Assim, o Procurador-Geral da República analisa se a Carta Rogatória versar sobre ato processual com conteúdo decisório e caráter executório, o que é proibido pelo Brasil, com ressalva para o cumprimento de atos realizados sob convenção internacional que especificamente dispense ação de homologação da sentença estrangeira.

Também é analisado se ato não ofende a soberania nacional, como ocorre a exemplo de Carta Rogatória determinando penhora de um imóvel situado no Brasil (o que é vetado no artigo 89 do Código de Processo Civil) ou ainda a ordem pública (conflito entre Norma Estrangeira e Norma Brasileira)

Após este procedimento, a Carta é enviada ao Tribunal que irá efetivamente executá-la (exequatur).

Segundo a pesquisadora Nádia de Araújo, a execução de Cartas Rogatórias consta em nossa legislação desde meados do século XIX. Anteriormente ao Aviso Circular nº 1, de 1847, era comum que juízes as recebessem diretamente da parte interessada e as cumprissem sem qualquer formalidade.

A maior parte das Cartas Rogatórias era proveniente de Portugal, e seu cumprimento no Brasil se dava sem que o governo imperial tivesse qualquer ciência a respeito, inclusive as de caráter executório.

O Aviso Circular n.1 e regulamentos posteriores disciplinaram a matéria, permitindo seu recebimento por via diplomática ou consular, por apresentação do interessado, ou por remessa direta de juiz a juiz.

O surgimento do exequatur deu-se com a Lei n. 221, de 10 de novembro de 1894, que instituiu um procedimento prévio de admissibilidade, primeiramente da alçada do Poder Executivo, e, com o advento da Constituição de 1934, do Poder Judiciário, sendo competência do Supremo Tribunal Federal.

Proibiu-se, na Lei nº 221, a concessão de exequatur para medidas de caráter executório, que, entretanto foram mantidas pela jurisprudência do STF. Com a entrada em vigor da EC n. 45, a competência foi transferida para o Superior Tribunal de Justiça.

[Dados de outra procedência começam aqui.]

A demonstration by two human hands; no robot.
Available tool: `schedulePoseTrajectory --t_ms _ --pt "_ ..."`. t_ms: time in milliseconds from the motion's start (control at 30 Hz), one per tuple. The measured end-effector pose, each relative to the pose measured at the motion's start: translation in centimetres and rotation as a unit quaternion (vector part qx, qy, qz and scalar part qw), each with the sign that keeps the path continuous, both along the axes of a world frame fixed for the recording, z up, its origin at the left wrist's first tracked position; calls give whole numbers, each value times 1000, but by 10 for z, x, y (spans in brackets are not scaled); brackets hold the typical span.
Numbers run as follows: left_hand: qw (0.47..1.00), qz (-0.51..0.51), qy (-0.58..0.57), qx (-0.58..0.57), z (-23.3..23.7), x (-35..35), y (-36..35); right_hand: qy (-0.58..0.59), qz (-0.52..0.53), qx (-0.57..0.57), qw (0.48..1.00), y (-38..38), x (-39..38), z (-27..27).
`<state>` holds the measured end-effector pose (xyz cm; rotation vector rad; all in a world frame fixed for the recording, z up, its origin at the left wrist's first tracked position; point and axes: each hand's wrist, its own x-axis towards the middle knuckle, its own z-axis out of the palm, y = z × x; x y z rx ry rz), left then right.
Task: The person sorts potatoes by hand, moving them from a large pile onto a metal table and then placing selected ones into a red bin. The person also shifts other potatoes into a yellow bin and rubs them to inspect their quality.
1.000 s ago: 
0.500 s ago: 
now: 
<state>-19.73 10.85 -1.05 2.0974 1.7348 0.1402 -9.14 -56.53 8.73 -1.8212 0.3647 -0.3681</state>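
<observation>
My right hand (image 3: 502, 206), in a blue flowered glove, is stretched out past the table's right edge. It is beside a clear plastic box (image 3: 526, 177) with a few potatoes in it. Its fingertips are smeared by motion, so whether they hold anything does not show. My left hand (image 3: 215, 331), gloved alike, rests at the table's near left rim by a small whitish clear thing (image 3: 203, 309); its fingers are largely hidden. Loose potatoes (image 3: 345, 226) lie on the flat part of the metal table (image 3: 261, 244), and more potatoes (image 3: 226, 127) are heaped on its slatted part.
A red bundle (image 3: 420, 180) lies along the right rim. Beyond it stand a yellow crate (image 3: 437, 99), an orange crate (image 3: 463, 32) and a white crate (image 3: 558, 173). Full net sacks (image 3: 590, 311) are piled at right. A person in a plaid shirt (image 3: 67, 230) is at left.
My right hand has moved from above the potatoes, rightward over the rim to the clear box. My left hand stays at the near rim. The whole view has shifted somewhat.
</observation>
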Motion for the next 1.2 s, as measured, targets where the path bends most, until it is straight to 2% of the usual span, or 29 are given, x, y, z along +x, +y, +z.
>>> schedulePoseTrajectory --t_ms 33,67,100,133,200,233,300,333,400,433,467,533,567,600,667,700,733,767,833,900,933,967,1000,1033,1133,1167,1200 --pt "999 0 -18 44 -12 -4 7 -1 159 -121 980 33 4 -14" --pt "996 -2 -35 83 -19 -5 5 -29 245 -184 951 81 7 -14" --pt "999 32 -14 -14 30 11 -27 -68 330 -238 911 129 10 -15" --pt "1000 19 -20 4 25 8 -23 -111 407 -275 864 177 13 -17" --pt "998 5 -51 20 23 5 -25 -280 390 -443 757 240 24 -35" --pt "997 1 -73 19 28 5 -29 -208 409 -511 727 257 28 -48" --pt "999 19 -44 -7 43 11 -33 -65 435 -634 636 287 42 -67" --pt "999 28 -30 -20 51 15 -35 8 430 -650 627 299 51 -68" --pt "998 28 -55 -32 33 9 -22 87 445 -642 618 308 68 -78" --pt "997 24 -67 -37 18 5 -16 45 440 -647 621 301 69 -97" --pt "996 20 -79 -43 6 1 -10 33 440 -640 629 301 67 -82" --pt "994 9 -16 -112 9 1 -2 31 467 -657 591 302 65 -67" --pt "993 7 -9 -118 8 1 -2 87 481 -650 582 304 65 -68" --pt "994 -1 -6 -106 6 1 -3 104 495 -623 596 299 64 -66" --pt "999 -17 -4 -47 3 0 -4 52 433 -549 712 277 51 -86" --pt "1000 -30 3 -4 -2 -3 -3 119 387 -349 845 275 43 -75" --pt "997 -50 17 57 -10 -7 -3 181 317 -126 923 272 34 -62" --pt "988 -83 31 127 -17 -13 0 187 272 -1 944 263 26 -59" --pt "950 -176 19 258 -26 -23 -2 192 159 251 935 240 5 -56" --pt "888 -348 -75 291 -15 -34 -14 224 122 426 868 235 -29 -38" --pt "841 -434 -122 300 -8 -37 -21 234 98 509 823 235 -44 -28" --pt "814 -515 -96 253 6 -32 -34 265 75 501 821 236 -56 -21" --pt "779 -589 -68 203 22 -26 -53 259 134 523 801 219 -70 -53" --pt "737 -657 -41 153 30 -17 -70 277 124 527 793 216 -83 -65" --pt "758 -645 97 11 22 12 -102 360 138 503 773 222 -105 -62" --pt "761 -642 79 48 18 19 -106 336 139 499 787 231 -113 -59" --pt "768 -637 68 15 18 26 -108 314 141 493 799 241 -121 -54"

Por fim cabe indagar se uma pessoa, independente de sua nacionalidade pode ser citado no Brasil, por correio, para responder a ação judicial perante jurisdição estrangeira?

Um peculiar Acórdão recente da Corte Especial do Superior Tribunal de Justiça, proferido na Sentença Estrangeira Contestada 4.891, relatada pelo eminente Ministro Gilson Dipp indeferiu o pedido de homologação de sentença italiana por razões outras, mas, entendeu que a ordem estrangeira de citação poderia ser efetivada no Brasil por correio, dispensando Carta Rogatória, desde que não se trate de questões de estado das pessoas.

Tal decisão foi posteriormente revista, prevalecendo outro entendimento proferido pela Corte Especial do Superior Tribunal de Justiça, no julgamento da SEC 919, de relatoria do ministro Paulo Gallotti, em 19 de outubro de 2005, que “a citação das pessoas domiciliadas no Brasil que são demandadas perante a Justiça estrangeira deve se processar por meio de Carta Rogatória, em atenção às garantias constitucionais do devido processo legal, do contraditório e da ampla defesa“.